• [Exercise data]
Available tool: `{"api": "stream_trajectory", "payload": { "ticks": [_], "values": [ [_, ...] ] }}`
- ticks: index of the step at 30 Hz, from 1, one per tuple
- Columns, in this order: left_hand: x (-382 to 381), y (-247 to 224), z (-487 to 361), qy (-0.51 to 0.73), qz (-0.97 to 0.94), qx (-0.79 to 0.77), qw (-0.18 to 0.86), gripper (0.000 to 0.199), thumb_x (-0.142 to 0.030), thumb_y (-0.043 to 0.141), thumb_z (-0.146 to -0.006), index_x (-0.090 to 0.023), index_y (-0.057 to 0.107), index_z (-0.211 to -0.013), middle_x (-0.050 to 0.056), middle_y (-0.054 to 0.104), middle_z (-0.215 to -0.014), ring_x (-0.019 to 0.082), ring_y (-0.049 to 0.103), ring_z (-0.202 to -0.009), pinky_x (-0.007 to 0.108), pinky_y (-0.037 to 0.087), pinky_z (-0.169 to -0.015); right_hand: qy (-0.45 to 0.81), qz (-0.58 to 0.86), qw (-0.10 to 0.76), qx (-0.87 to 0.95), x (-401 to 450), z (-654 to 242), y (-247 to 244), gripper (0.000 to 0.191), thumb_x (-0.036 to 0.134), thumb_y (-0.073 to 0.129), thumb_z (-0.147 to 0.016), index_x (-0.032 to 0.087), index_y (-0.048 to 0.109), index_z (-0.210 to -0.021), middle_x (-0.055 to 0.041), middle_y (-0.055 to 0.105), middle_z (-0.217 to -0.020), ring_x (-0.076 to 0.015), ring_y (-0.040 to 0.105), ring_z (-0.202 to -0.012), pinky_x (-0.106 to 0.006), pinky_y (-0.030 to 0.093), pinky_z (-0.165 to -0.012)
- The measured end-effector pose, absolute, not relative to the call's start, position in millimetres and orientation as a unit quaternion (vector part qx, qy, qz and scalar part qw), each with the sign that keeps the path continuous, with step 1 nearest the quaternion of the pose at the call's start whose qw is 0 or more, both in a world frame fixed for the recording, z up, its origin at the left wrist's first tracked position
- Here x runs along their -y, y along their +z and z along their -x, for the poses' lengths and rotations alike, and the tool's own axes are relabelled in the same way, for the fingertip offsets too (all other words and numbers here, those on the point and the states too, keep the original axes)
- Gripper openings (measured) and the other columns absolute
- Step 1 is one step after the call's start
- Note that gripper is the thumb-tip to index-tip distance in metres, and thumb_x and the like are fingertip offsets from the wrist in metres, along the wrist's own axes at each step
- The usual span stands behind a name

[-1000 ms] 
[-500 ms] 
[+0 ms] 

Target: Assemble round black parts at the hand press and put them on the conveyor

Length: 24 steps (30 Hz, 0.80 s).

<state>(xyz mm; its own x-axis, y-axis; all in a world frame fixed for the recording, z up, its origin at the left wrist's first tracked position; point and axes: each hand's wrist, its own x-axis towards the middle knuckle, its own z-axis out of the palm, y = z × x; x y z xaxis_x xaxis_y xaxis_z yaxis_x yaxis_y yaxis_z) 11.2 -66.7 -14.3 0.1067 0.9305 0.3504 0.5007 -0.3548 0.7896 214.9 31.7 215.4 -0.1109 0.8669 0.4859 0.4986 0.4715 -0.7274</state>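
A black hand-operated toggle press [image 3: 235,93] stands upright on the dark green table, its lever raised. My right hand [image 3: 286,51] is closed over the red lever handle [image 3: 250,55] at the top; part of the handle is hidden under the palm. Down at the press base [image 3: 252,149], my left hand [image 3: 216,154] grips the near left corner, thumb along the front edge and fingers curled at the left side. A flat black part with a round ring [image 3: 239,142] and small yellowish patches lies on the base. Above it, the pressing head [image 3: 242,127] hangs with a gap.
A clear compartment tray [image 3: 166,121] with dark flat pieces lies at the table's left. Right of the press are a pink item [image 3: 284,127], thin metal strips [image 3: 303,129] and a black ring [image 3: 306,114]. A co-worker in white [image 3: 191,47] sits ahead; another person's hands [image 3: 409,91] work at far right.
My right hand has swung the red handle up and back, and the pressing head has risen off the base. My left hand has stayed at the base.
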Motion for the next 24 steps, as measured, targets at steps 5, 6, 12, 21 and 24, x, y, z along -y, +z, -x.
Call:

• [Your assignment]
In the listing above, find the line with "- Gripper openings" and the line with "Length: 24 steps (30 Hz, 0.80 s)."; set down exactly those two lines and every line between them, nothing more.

• [Written response]
- Gripper openings (measured) and the other columns absolute
- Step 1 is one step after the call's start
- Note that gripper is the thumb-tip to index-tip distance in metres, and thumb_x and the like are fingertip offsets from the wrist in metres, along the wrist's own axes at each step
- The usual span stands behind a name

[-1000 ms] 
[-500 ms] 
[+0 ms] 

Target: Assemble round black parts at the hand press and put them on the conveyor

Length: 24 steps (30 Hz, 0.80 s).

Nothing else belongs to the answer.